Edge Delta Apache Kudu Destination

Configure the Apache Kudu destination node to send data to Apache Kudu tables with schema mappings and batch configuration.

Overview

The Apache Kudu destination node sends data to Apache Kudu tables. Apache Kudu is a distributed columnar storage engine optimized for fast analytics on fast data. This node supports flexible schema mappings, batch configuration, and both insert and upsert write modes.

Note: This node is currently in beta and is available for Enterprise tier accounts.

This node requires Edge Delta agent version v2.7.0 or higher.

Important: The Apache Kudu destination requires an Extended Pipeline Type (Edge-extended or Cloud-extended).

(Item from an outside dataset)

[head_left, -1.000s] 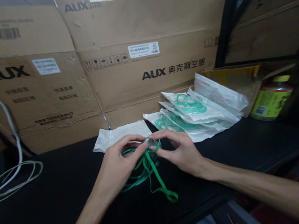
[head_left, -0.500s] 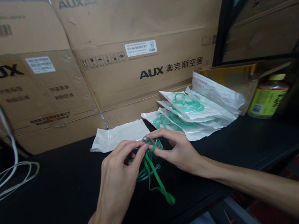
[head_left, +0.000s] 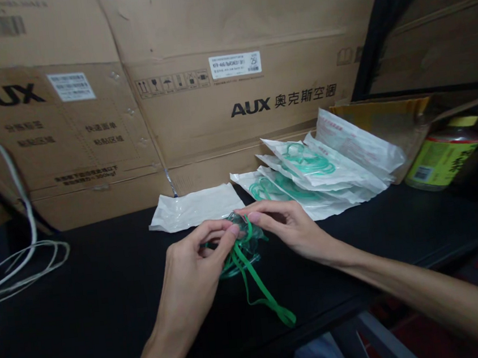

When creating your pipeline in the Edge Delta UI, ensure you select the extended pipeline type option to deploy the specialized agent binary that includes Kudu support. Standard agent binaries do not include the Apache Kudu client libraries required for this destination.

Example Configuration

This configuration writes user data to a Kudu table named user_table. It uses upsert mode to update existing records or insert new ones based on the user_id key column. The schema maps incoming data attributes to table columns with appropriate data types, where user_id and created_at are required fields.

nodes:
- name: my_apache_kudu
  type: apache_kudu_output
  hosts:
    - localhost:7051
  table_name: user_table
  mode: upsert
  schema_mappings:
  - column_name: user_id
    column_type: string
    expression: attributes["user_id"]
    is_key: true
    required: true
  - column_name: age
    column_type: int32
    expression: attributes["age"]
    required: false
  - column_name: created_at
    column_type: int64
    expression: attributes["created_at"]
    required: true
  - column_name: email
    column_type: string
    expression: attributes["email"]
    required: false
  - column_name: is_active
    column_type: bool
    expression: attributes["is_active"]
    default_value: "true"

Required Parameters

name

A descriptive name for the node. This is the name that will appear in pipeline builder and you can reference this node in the YAML using the name. It must be unique across all nodes. It is a YAML list element so it begins with a - and a space followed by the string. It is a required parameter for all nodes.

nodes:
  - name: <node name>
    type: <node type>

type: apache_kudu_output

The type parameter specifies the type of node being configured. It is specified as a string from a closed list of node types. It is a required parameter.

nodes:
  - name: <node name>
    type: <node type>

hosts

The hosts parameter specifies the list of Apache Kudu master server addresses. It is specified as an array of strings in the format host:port and is required.

- name: <node name>
  type: apache_kudu_output
  hosts:
    - master1.example.com:7051
    - master2.example.com:7051
    - master3.example.com:7051
  table_name: <target table>

table_name

The table_name parameter defines the name of the Kudu table to write data to. It is specified as a string and is required.

- name: <node name>
  type: apache_kudu_output
  hosts:
    - localhost:7051
  table_name: my_table

schema_mappings

The schema_mappings parameter defines the list of column mappings for the Kudu table schema. Each mapping specifies how to extract data from incoming items and map them to Kudu table columns. This parameter is required.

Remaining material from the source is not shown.